The government, in its response to the post-legislative scrutiny, recognised the difficulties faced by some SMEs and undertook to raise awareness of the issue of bribery and compliance with the Act. The government also referred to the Department of International Trade website, which it said provides market specific information and undertook to improve the content and tools.
There are likely to be no special rules for SMEs, but it may be that in any consideration of whether to charge an SME with a Section 7 Offence, or in any potential criminal proceedings the question of what procedures are ‘adequate’ will involve a consideration of the size and operations of the company.
In order to overcome the problem of the unequal treatment of larger corporations and SMEs, the ALRC recommended a move away from its equivalent to the identification principle, namely the need to identify a “high managerial agent” and to introduce a much lower basis for culpability, namely that a corporation should be considered at fault where an employee, officer, or agent of the corporation has the relevant state of mind for a particular offence.
Although the Act modernised the U.K.’s anti-bribery laws, it does not appear to have resulted in speedier investigations. It is not unusual for an investigation to continue for several years before it is finally resolved. There are several instances where the investigation has taken eight years and, in one case, an investigation which began in 2013 is still ongoing without any charging decision having been made.
In October 2019, HM Crown Prosecution Service Inspectorate (the “HMCPSI”) published a report on case progression in the SFO. It recognised that the majority of cases the SFO deals with are huge, complex matters, which can involve huge volumes of data and usually features an international element. HMCPSI found that a key concern was the time it took for cases to reach a conclusion. It identified factors which might contribute to the delay, such as the time it took to allocate a case to a team and the delay in processing digital material the case team need to investigate.
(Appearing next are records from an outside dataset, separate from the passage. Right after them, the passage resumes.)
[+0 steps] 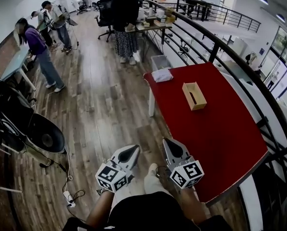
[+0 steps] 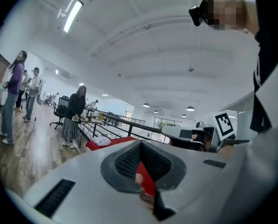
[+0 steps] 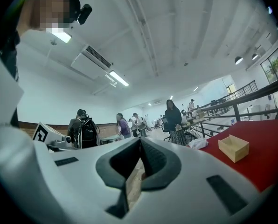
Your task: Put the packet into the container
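Closest to me, the left tongs [image 1: 132, 151] and the right tongs [image 1: 169, 143] hang low by my legs, beside the near end of the red table [image 1: 220, 138]. Each pair is closed tip to tip with nothing between, so neither has hold of anything. Further up the table sits the small open wooden box [image 1: 194, 96], well apart from both tongs. Beyond it, at the far corner, lies the white packet [image 1: 162, 75], soft and crumpled-looking and close to the table's edge. Just past that corner stands a grey bin [image 1: 159, 61], and further off a person [image 1: 125, 23] stands at a desk.

My worries from here: if I reach in with the tongs closed, I'd shove the packet off that corner rather than pinch it. It looks limp, so a grip at one end may let it sag and catch on the box rim. The box looks light, and a knock could slide it away.
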A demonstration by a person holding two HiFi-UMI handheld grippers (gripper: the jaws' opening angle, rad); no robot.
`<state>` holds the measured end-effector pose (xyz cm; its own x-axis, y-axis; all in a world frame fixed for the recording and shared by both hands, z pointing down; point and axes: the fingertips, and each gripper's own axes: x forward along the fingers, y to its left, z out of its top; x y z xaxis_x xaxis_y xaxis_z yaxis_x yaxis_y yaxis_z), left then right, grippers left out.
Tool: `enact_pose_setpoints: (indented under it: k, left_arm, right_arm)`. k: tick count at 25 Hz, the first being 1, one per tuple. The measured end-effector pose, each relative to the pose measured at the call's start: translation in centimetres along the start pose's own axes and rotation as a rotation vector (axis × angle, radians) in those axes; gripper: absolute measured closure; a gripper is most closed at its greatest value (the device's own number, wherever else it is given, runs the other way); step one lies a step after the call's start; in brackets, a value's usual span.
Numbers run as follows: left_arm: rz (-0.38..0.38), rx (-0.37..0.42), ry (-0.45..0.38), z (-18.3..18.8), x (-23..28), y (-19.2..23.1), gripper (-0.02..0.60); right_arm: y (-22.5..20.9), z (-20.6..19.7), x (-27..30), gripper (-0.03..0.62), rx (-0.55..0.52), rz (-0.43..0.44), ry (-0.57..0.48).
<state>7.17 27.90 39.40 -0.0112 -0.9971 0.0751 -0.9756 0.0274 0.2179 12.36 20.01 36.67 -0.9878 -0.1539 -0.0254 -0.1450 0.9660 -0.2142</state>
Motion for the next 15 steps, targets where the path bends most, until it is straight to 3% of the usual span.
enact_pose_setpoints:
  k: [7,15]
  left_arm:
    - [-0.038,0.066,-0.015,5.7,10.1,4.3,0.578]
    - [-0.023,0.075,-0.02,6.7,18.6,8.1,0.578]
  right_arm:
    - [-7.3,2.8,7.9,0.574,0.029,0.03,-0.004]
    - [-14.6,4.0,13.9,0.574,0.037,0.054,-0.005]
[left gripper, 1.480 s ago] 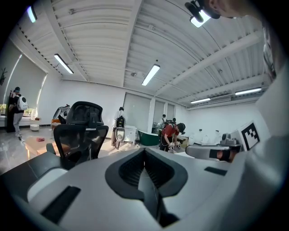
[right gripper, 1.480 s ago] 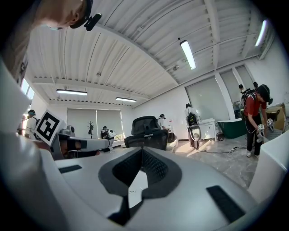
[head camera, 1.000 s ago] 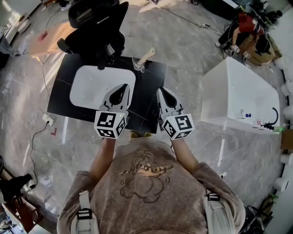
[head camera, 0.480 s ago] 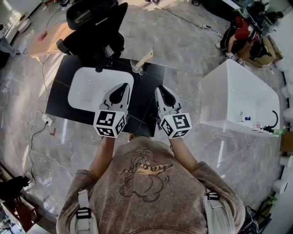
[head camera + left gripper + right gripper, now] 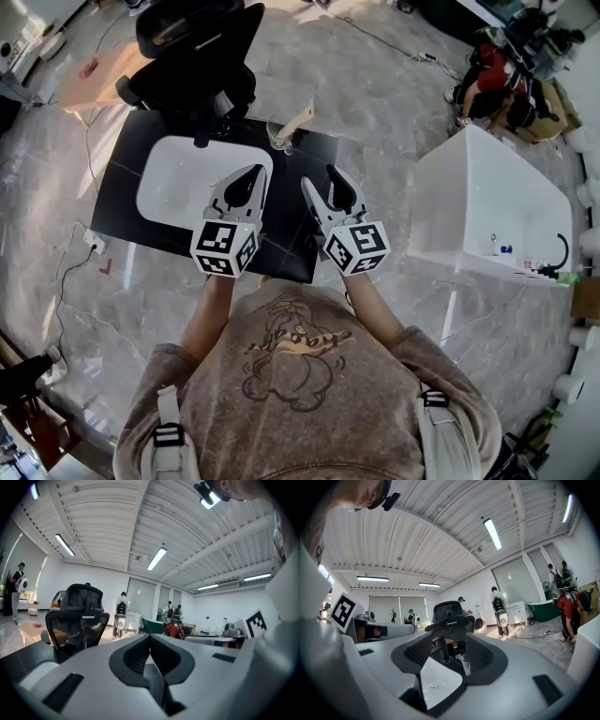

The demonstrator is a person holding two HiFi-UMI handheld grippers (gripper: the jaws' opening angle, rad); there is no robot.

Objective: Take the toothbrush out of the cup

As observed by the OECD in its Phase 4 Report, the SFO’s stated purpose since its creation in 1988 has been to investigate and prosecute serious or complex fraud and corruption and to help maintain confidence in the U.K.’s business and financial institutions. In its reports, the OECD looks at the number of cases opened, resolved, and ongoing.
The average SFO investigation takes a number of years before a conclusion is reached. HMCPSI made a number of recommendation to make the SFO’s management of cases more efficient and effective. It may be too early, particularly in light of the intervening pandemic, to measure whether any of the recommended measures will have the desired effect. A more efficient SFO will create space for a larger number of investigations, perhaps including a greater number concerned with domestic bribery.